Want some examples?  The protagonist in The Hospital Song “gets off” on medical care and fantasizes about “pissing like April showers” when his or her nurse brings the bed pan.  In their song, The Worst Band in The World, the leader of said group exposes their plan when he says, “up yours, up mine, up everybody’s…. that takes time…but we’re working on it!”  I’m Mandy, Fly Me, satirizes a sexist National Airlines ad campaign featuring hot stewardesses.  I hope I’m not spoiling the ending by telling you that this beautiful, lengthy, complex track resolves with the titular Mandy sacrificing herself for the life of a passenger and swimming with sharks.  I don’t think she makes it.  Good Morning Judge features a series of amicable exchanges between a career criminal admitting his crimes and the courthouse judge who’s about to lock him up one more time.

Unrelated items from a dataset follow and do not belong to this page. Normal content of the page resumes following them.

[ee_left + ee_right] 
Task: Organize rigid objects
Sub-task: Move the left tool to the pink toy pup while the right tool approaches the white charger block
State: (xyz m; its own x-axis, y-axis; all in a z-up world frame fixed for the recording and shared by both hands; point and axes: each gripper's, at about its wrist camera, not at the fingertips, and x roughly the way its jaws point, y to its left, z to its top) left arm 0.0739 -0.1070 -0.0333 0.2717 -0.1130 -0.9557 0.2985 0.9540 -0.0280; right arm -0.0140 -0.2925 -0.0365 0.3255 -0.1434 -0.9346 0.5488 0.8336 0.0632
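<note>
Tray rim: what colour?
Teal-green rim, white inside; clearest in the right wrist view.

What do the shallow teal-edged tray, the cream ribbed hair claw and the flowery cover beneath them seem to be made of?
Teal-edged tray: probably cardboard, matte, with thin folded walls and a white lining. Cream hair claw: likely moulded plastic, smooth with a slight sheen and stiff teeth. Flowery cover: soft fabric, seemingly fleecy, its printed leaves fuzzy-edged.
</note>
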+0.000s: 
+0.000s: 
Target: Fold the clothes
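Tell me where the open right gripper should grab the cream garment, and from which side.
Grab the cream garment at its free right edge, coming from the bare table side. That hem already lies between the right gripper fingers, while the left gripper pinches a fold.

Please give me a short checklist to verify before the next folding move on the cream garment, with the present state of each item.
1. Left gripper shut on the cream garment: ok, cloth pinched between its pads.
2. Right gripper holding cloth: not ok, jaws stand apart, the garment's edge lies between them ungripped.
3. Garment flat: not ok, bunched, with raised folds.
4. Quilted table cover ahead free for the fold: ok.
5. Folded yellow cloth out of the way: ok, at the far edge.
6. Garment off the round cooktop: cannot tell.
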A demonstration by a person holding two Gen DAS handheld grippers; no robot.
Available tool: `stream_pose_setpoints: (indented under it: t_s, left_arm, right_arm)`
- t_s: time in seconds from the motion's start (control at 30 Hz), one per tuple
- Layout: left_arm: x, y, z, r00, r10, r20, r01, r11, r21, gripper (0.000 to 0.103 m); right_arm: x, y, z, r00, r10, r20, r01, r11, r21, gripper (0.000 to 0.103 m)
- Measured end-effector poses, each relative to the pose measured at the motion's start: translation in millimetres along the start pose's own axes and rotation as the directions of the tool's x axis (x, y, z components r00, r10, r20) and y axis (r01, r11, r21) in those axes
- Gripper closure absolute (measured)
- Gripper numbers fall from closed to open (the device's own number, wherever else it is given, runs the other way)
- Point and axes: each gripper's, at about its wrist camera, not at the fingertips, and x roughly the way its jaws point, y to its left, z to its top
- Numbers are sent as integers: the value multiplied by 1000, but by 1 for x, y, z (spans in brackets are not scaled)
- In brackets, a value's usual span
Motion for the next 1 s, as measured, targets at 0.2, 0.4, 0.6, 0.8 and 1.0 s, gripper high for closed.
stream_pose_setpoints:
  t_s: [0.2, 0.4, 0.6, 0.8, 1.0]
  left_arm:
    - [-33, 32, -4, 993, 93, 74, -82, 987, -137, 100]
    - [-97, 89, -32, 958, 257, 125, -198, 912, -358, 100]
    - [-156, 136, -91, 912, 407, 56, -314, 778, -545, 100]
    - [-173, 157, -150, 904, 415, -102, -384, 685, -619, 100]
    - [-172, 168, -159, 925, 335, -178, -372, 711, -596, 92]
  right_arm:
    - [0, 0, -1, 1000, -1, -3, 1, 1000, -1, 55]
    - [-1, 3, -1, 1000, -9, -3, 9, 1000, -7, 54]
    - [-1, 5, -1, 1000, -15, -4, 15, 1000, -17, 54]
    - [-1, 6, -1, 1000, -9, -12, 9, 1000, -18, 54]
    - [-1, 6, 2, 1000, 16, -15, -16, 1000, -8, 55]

And then there’s Un Nuit en Paris, (One Night in Paris) an early rock operetta, comprising a mash-up of song fragments, gorgeous melodies, orchestral arrangements, lush multi tracked harmonies and the occasional foreign accent.   One night in Paris is like loving every woman indeed!  The song is said to have inspired Queen’s Bohemian Rhapsody and could have paved the way for other songs like Billy Joel’s Scenes from an Italian Restaurant and Meatloaf’s Paradise by the Dashboard Light.  And these are just the tip….of the proverbial iceberg.

They were too smart, funny and weird to ever become superstars, but this five disk collection, makes a strong case for taking them a little more seriously.  You get one disk of singles, although only a few of them could be called hits.  You get two disks of album tracks, hand-picked by the band.  Inexplicably, 10cc chose to put later period album tracks on disk 2 and the early album tracks on Disk 3.   Disk 3, culled from the 10cc, Sheet Music, The Original Soundtrack, How Dare You and Deceptive Bends albums is the better of the two.  By the time the material on Disk 2 was recorded, Godley and Creme had left the band to record the epic, three LP set, Consequences, featuring of all things, the Gizmo, an invention that attached to an electric guitar to produce orchestral string effects.  The songs on Disk 2 are slick, well written recordings that deserve your attention, including standout tracks like Dreadlock HolidayFor You and I, and Woman in Love, but Godley and Creme are missed.  The fourth Disk collects unreleased tracks and rarities for hardcore fans only.  You also get a DVD with live performances and promo videos.

This generous $65 limited edition box set is probably overkill for the average listener.  There are certainly  less expensive collections available, but if you’re the kind of person who enjoys diving into an artist’s work and hearing it evolve over the years, there’s more than enough dazzling music and histroy here to justify the cost.  To quote the band’s biggest song, “I’m Not in Love,” but I’m pretty damned infatuated.